Dr. Doherty suspects that parents in suburban and rural areas harbor unspoken pride in their children’s culinary snobbery. Yes, we can be insufferable to dine with, but we can also afford to eat out and learn about foods that were not available where we grew up. But like working-class parents who sacrificed to send their children to college, only to find that they have little in common, different tastes can also highlight familial growing pains.

“Food is a symptom and a symbol of change and how people grow apart,” said Heather Paxson, an anthropology professor at the Massachusetts Institute of Technology. “People want their kids to do better, but there’s also the fear that they’ll be left behind or judged as lacking in some way.”

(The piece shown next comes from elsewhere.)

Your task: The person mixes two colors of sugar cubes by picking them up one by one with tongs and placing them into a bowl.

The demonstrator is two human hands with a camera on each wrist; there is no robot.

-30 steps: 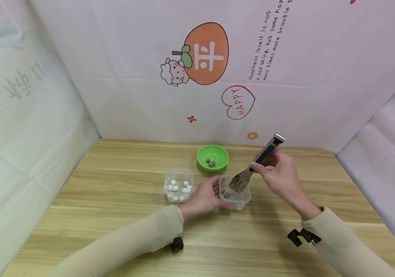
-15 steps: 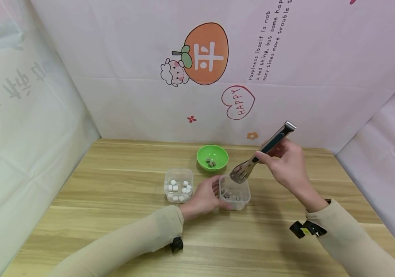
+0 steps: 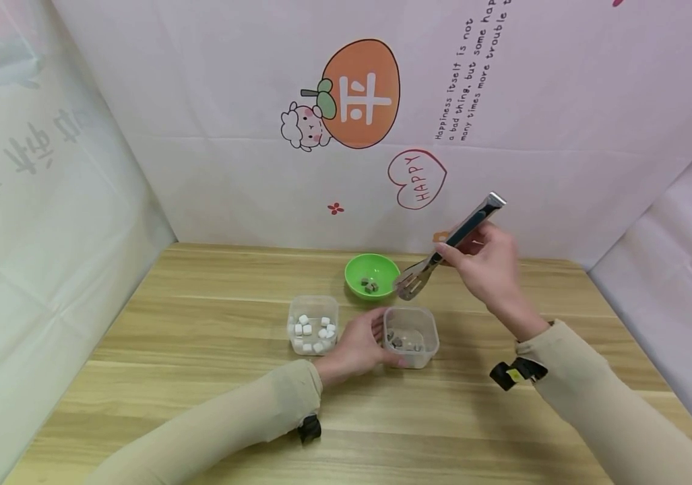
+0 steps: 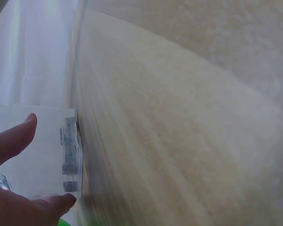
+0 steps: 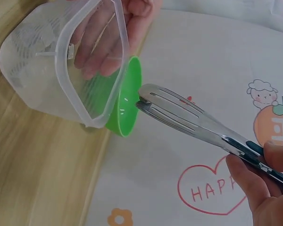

I think Dr. Doherty is completely wrong, by the way, but whatever. I think the only way to find common ground is for both sides to offer each other grace, and try to put aside status anxiety, at least for the day. That requires some compromise all around. If Ruthie were still here, I would ask her to try to understand that we don’t think of food as a way to assert our superiority — that we really do enjoy this stuff, and think she would too, if she would try it. On my side, I would work to understand that Ruthie doesn’t see holidays as an opportunity for culinary adventure, but finds emotional resonance and continuity in eating the same things we’ve always eaten — and that bringing unfamiliar things to the table calls to mind the fact that one of our family (me) in some sense turned away from the family’s preferences by moving away.

This stuff is hard.

There is no reason not to make room on the table (and in our hearts) for both. For example, we’re making savory pies for Christmas dinner. We’re probably going to make a lamb and mint pie, and a beef and ale pie, and a chicken pot pie. Do I expect many people to eat the lamb pie? No, but it’s there if they want to try it. I expect more folks will be eager to try the beef and ale pie, and everyone will enjoy the chicken pot pie. That sort of thing. We’ll also have a baked ham and other more familiar goodies, which Julie and I also like.

I’d love to hear from you readers how you handle culinary conflicts at the holiday table.